Up to and including the line that contains "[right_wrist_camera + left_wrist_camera", reproduce every line exactly, beginning with the first line below.
[Provided entries — start]
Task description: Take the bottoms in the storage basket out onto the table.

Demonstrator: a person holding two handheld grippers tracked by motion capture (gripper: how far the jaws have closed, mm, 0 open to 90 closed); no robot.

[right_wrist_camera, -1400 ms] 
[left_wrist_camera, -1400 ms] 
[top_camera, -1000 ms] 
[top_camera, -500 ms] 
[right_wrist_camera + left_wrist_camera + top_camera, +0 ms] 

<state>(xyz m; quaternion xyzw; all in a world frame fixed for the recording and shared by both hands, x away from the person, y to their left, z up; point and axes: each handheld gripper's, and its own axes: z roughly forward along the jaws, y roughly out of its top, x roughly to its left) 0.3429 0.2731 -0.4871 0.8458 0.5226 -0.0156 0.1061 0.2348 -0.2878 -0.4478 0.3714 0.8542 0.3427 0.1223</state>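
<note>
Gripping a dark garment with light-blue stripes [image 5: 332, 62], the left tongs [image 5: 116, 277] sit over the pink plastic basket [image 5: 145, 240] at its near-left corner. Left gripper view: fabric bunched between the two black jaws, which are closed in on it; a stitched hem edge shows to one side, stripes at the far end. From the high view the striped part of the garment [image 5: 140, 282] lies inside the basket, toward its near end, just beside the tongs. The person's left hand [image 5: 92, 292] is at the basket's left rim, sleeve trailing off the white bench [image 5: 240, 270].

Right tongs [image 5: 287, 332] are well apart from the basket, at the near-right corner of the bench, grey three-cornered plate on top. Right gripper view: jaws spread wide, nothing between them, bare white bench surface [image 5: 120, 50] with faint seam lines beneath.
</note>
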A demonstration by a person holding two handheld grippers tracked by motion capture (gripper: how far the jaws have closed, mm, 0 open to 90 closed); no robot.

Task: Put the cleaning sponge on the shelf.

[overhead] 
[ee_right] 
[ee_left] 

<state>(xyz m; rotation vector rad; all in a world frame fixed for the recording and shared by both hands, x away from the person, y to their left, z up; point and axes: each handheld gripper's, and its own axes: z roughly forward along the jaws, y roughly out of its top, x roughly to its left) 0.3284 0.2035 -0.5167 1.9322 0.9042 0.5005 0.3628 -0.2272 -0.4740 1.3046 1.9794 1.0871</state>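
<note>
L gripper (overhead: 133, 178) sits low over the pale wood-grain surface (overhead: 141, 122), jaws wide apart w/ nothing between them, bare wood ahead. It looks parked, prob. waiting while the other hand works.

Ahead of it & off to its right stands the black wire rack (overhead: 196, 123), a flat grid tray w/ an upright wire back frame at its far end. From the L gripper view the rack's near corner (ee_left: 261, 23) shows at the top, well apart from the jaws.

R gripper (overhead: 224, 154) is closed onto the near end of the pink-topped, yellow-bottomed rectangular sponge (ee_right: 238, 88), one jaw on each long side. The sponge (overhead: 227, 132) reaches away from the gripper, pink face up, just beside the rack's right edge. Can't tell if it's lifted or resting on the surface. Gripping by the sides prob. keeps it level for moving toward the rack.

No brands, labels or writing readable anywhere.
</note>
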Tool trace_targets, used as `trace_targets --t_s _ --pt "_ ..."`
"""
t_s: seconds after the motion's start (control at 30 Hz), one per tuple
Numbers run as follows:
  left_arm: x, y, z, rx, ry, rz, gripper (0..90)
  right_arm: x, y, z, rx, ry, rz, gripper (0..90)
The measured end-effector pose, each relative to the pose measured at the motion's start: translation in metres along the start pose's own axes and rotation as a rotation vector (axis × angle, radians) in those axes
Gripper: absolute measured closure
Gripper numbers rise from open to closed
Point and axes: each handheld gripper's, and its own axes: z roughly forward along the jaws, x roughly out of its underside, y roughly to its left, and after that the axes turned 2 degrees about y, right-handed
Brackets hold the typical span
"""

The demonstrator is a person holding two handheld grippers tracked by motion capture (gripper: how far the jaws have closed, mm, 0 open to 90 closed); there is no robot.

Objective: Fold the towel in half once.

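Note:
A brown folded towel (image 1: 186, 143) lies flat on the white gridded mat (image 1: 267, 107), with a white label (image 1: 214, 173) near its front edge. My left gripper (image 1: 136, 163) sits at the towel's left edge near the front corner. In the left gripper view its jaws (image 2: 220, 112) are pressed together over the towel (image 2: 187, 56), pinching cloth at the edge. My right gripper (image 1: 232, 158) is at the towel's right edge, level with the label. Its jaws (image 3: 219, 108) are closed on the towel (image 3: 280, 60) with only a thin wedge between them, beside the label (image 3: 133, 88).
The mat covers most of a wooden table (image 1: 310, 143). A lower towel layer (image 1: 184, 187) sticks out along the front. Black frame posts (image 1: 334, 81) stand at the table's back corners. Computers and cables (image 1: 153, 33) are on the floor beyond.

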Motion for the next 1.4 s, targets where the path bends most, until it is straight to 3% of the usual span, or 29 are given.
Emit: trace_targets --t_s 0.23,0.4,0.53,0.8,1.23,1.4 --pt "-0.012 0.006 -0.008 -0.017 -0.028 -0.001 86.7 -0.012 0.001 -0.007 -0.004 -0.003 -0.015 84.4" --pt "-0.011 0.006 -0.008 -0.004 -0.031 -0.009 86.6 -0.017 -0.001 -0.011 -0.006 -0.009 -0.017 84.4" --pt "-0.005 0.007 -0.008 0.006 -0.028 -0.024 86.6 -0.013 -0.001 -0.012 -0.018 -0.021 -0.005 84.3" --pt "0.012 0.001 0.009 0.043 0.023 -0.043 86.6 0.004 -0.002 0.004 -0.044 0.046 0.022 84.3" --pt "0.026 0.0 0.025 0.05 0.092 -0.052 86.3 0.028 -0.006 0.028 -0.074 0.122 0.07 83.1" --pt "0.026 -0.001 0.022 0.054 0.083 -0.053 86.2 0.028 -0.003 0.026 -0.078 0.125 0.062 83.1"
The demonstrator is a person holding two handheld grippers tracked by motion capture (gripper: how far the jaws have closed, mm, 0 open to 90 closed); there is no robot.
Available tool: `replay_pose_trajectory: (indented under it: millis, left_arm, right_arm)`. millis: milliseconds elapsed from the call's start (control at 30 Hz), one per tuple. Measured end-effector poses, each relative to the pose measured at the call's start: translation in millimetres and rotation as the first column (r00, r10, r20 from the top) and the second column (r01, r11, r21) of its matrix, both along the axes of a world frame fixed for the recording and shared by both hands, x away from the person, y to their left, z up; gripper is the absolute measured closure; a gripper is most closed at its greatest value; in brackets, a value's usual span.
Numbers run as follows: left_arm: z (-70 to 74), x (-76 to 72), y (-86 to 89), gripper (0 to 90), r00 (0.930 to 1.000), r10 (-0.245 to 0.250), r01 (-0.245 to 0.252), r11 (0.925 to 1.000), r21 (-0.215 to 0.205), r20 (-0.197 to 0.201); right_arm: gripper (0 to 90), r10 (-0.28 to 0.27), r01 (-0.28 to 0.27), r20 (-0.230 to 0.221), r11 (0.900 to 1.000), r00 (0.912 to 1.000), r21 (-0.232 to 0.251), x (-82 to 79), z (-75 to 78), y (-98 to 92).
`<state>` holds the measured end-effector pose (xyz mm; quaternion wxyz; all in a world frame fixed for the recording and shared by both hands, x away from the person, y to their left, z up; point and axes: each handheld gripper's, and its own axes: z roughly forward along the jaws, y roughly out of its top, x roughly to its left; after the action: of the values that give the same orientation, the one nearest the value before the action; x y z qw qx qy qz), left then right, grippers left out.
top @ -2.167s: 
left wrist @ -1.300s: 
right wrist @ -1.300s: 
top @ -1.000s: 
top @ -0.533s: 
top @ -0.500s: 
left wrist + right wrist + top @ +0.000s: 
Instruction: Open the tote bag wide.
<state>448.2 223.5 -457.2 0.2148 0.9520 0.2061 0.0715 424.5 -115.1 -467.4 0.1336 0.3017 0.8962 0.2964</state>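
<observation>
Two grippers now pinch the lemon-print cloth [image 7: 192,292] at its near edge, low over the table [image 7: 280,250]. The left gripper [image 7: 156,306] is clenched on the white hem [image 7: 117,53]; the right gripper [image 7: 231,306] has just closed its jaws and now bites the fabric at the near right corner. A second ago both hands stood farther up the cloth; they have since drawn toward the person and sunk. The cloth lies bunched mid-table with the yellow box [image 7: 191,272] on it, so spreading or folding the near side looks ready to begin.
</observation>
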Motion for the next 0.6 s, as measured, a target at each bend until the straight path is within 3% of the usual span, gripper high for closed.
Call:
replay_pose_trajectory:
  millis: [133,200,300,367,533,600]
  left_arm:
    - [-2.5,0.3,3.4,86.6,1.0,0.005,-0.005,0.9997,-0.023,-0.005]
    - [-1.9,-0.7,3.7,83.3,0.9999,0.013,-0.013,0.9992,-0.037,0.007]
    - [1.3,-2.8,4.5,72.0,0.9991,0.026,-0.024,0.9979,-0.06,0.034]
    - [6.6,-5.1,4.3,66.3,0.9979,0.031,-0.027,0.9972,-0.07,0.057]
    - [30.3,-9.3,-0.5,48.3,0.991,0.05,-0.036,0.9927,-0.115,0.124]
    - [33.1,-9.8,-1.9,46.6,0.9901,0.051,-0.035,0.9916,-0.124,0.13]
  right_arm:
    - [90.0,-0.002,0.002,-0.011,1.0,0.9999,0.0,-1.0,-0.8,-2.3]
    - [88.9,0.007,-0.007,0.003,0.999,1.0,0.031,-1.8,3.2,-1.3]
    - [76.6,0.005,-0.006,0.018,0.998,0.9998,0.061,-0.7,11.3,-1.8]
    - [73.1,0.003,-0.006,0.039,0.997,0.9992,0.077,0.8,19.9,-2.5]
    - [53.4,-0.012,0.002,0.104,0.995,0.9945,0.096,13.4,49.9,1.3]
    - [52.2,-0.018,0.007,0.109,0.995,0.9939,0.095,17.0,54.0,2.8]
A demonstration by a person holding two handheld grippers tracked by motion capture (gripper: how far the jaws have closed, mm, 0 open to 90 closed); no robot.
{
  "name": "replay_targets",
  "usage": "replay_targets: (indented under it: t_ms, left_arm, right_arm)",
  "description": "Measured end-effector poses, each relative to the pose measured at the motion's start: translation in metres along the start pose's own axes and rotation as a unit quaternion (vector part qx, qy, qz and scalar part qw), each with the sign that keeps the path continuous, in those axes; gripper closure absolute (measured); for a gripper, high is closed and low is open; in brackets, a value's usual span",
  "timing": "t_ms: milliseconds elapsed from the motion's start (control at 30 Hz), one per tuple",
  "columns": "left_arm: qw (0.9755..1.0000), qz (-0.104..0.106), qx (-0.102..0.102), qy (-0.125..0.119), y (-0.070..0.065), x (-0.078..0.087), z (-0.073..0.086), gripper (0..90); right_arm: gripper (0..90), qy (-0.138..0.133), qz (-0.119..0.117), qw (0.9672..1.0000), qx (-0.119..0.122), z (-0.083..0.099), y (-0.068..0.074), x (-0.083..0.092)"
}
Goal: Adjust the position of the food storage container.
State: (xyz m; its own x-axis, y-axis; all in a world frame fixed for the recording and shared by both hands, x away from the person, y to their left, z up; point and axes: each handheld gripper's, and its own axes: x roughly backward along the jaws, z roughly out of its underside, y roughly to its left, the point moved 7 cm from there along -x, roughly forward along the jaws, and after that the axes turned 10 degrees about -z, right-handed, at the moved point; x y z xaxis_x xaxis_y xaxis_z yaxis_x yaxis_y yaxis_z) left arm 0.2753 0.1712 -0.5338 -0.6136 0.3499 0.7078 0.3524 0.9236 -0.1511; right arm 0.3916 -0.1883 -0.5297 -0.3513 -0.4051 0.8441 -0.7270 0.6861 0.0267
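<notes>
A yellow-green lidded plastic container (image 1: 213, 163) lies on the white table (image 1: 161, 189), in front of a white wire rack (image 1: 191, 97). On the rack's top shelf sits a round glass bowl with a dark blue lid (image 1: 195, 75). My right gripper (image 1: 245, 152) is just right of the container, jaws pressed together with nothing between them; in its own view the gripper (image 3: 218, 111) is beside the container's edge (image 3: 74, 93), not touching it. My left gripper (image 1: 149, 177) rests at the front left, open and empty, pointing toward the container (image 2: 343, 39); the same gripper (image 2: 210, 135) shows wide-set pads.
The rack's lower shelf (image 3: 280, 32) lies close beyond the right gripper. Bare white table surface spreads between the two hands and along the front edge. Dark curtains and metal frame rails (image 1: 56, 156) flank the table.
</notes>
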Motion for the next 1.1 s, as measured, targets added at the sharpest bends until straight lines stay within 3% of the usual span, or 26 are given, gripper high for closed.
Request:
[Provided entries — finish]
#### [Answer]
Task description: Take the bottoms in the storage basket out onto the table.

Demonstrator: a person holding two handheld grippers tracked by motion capture (gripper: how far the jaws have closed, mm, 0 open to 90 closed); no robot.

[right_wrist_camera, -1400 ms] 
[left_wrist_camera, -1400 ms] 
[top_camera, -1000 ms] 
[top_camera, -500 ms] 
[right_wrist_camera + left_wrist_camera + top_camera, +0 ms] 

No more output is required for this exercise.